Con lui erano imputate altre dieci persone che avevano scelto il rito ordinario, il giudice per le indagini preliminari ha accolto la richiesta della procura di Roma, trasmettendo gli atti alla Corte Costituzionale presso cui è stata sollevata la questione di costituzionalità sulla formulazione del traffico di influenze illecite.

Per i pm infatti l’abrogazione del reato di abuso d’ufficio incluso nel ddl Nordio approvato dal governo Meloni lo scorso luglio genera un restringe il margine d’azione minore da parte della giustizia rispetto alla configurazione del reato di traffico di influenze.

I giudici infatti avevano scritto che il ddl Nordio aveva introdotto un’inversione di tendenza “nel trend che aveva caratterizzato, prima con l’introduzione del reato e poi con il suo ampliamento, l’ipotesi di traffico d’influenze”.

Sollevato la questione di costituzionalità per il reato di traffico di influenze 

Seconndo il procuratore aggiunto Paolo Ielo il ddl Nordio avrebbe ristretto “il possibile perimetro applicativo” del reato. “Il profilo della mediazione illecita deve consistere nell’utilizzazione intenzionale di relazioni esistenti con l’agente pubblico, con esclusione di quelle vantate, e devono essere relazioni esistenti, non meramente asserite. Sotto altro angolo di visuale, s’individua il profilo di illiceità della mediazione onerosa nella circostanza che essa sia finalizzata alla commissione di un reato da parte dell’agente pubblico, dal quale possa derivare un vantaggio indebito. Sotto ulteriore profilo, infine, l’utilità è limitata ai casi di denaro o altra utilità economica”.
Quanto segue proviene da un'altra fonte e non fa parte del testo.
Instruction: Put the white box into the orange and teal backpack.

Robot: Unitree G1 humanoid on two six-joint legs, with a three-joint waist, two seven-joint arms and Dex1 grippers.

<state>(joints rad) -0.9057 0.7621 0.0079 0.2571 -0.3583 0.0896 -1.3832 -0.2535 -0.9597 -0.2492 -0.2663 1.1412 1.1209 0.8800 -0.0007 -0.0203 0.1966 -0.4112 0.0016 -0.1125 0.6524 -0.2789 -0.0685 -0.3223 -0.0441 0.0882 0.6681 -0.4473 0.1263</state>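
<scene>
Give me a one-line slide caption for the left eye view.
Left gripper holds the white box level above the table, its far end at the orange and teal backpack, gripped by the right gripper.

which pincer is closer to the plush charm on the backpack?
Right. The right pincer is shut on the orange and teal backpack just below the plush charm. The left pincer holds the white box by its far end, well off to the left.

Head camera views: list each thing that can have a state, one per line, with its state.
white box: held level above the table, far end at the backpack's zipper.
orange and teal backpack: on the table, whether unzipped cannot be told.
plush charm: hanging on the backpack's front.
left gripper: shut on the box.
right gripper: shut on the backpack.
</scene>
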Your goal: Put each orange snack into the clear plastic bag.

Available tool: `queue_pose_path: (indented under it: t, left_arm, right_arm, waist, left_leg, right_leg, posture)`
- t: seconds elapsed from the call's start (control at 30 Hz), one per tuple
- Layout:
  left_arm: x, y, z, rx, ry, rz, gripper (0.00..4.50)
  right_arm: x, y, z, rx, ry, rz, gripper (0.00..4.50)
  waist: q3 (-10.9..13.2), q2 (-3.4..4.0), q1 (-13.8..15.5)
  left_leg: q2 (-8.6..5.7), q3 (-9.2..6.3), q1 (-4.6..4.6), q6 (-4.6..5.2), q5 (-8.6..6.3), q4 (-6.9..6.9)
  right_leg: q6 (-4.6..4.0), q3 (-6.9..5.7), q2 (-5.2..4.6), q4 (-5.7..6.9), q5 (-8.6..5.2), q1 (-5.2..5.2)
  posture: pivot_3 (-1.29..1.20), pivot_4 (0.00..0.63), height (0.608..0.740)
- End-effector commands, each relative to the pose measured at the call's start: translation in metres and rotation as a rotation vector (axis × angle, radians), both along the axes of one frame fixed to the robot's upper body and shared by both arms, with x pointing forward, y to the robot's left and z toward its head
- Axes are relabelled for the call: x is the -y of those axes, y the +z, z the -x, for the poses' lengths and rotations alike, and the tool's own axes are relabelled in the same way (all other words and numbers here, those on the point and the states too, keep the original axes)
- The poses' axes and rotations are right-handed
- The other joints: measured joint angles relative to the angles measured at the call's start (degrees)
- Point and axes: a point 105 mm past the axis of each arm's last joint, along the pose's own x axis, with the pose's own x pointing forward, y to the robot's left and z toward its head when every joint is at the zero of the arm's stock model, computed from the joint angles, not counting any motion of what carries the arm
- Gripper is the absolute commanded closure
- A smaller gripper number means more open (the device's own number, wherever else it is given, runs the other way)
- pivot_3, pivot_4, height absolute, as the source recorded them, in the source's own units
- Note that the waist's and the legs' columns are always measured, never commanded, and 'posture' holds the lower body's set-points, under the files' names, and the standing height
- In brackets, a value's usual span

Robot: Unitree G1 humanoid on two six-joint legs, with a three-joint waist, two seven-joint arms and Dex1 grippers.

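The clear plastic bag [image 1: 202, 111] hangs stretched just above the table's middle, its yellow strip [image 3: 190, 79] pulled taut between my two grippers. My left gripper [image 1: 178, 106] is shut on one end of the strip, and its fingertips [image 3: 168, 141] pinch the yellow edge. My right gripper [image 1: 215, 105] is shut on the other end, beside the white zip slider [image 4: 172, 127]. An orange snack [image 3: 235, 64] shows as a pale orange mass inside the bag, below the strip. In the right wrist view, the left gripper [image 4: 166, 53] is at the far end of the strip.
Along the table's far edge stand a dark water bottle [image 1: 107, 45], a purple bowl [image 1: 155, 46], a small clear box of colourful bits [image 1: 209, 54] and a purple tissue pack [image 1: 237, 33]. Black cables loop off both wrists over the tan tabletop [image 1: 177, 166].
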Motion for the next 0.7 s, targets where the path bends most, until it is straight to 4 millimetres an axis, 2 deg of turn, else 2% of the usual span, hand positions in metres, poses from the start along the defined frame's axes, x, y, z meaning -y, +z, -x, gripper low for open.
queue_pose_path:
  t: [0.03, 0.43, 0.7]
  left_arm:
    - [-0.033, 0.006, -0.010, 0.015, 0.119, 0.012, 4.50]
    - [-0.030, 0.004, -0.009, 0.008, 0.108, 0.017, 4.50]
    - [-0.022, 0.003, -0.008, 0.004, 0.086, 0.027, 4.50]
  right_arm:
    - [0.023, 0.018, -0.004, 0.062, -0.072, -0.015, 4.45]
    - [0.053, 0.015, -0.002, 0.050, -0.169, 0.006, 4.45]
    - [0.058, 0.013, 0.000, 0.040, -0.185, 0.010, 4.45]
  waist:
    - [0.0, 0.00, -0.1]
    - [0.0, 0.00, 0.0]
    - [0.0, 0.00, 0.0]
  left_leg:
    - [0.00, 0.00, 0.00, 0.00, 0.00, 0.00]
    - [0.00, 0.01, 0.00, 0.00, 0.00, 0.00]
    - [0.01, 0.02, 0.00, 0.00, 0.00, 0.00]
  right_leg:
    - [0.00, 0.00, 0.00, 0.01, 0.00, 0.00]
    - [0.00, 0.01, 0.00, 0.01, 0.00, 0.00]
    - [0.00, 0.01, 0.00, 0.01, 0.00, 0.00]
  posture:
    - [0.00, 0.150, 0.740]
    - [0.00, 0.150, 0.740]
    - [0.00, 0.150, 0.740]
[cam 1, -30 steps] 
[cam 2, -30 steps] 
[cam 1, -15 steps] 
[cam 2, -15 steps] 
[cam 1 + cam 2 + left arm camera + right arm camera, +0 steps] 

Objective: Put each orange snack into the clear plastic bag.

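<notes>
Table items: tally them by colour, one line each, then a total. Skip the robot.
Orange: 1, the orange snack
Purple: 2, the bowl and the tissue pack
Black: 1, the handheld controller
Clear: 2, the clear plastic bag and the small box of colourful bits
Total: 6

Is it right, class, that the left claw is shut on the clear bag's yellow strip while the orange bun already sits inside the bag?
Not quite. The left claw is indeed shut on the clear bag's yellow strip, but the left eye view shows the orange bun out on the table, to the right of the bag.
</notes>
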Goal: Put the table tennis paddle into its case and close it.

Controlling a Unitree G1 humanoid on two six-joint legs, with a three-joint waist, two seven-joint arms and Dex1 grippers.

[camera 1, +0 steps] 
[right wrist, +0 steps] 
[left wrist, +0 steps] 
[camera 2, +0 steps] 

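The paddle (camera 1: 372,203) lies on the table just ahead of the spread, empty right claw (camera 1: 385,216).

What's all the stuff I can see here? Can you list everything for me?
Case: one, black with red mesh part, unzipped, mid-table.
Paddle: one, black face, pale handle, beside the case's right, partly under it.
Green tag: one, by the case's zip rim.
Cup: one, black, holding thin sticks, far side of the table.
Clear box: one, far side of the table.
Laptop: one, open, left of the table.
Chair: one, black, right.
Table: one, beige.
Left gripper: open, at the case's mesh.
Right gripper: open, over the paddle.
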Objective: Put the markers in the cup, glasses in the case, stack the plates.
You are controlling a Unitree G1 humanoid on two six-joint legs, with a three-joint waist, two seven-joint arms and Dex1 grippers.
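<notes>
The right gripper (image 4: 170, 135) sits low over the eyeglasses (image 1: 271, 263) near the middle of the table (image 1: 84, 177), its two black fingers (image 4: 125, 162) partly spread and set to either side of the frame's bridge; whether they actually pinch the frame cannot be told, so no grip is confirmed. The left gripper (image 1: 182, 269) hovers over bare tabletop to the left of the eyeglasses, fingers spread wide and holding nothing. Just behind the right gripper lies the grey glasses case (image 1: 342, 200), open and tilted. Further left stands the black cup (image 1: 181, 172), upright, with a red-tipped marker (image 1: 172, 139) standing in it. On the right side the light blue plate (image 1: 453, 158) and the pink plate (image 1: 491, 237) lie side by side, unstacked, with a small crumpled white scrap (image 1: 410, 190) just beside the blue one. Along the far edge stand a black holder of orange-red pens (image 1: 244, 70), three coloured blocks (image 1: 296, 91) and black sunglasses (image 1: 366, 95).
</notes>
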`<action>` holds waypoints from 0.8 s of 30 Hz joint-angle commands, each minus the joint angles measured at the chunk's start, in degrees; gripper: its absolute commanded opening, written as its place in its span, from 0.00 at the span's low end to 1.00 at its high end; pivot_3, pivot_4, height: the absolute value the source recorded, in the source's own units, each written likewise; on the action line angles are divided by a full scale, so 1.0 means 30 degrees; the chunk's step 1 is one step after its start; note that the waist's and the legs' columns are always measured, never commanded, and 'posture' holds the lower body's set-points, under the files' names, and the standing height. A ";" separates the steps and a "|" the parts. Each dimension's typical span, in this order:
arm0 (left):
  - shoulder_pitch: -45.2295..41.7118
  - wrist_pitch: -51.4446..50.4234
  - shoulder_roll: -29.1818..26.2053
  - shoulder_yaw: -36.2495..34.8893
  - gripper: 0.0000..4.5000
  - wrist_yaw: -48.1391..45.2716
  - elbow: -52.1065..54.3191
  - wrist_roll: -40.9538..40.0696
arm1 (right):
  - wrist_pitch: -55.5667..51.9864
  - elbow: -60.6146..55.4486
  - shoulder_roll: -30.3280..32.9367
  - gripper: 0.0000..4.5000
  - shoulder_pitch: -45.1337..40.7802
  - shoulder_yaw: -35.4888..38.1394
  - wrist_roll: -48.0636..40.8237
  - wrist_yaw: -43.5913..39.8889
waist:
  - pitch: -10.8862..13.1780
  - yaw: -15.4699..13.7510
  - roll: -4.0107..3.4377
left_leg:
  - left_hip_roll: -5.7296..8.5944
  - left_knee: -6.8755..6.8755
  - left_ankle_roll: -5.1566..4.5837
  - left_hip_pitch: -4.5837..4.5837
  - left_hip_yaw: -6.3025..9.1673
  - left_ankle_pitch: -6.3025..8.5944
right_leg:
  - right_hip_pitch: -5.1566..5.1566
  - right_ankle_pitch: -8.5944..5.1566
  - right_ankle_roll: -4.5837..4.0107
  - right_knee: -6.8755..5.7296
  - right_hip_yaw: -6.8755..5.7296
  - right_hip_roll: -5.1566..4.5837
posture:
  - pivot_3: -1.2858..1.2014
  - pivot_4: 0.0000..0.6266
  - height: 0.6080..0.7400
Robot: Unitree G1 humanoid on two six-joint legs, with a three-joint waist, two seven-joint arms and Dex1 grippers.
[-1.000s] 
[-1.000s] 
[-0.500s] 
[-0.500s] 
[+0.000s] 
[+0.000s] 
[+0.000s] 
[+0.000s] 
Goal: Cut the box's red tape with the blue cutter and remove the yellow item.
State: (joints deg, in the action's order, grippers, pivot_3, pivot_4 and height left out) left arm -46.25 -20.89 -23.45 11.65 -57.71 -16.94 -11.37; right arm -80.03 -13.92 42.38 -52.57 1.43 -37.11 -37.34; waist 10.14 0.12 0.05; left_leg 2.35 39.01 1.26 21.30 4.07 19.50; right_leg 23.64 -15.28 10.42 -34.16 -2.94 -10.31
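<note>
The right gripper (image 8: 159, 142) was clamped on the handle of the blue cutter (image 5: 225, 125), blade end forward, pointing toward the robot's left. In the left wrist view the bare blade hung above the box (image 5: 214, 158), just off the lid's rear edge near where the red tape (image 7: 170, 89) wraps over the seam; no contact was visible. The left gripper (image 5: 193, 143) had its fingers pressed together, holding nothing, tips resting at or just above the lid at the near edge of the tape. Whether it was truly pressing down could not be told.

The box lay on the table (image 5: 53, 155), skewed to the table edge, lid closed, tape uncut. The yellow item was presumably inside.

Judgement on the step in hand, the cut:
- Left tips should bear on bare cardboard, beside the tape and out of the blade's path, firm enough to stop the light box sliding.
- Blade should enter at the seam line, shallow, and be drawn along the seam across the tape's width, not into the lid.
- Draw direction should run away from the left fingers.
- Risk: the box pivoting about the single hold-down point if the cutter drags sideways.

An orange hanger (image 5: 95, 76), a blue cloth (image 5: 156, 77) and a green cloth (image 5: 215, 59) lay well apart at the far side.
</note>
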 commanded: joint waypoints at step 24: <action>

Secondo i pm infatti uno dei reati che più spesso occorrono nell’ambito del traffico di influenze e proprio quello dell’abuso d’ufficio abrogato dal ddl Nordio, “sì che più che di soffocamento più propriamente occorrerebbe ritenere l’esistenza di una totale asfissia applicativa, tale da portare in concreto all’ineffettività di ogni profilo sanzionatorio”.

Concretamente, secondo gli inquirenti che hanno sollevato la questione di costituzionalità con l’attuale formulazione dell’art. 346 bis del codice penale relativo al traffico di influenze “non sono incriminate (e sono stati anzi depenalizzate) le condotte di chi si faccia promettere o consegnare utilità, anche non economiche, a titolo di remunerazione della influenza esercitata su titolari di pubbliche funzioni per atti illegittimi di loro competenza o atti contrari ai doveri di ufficio”.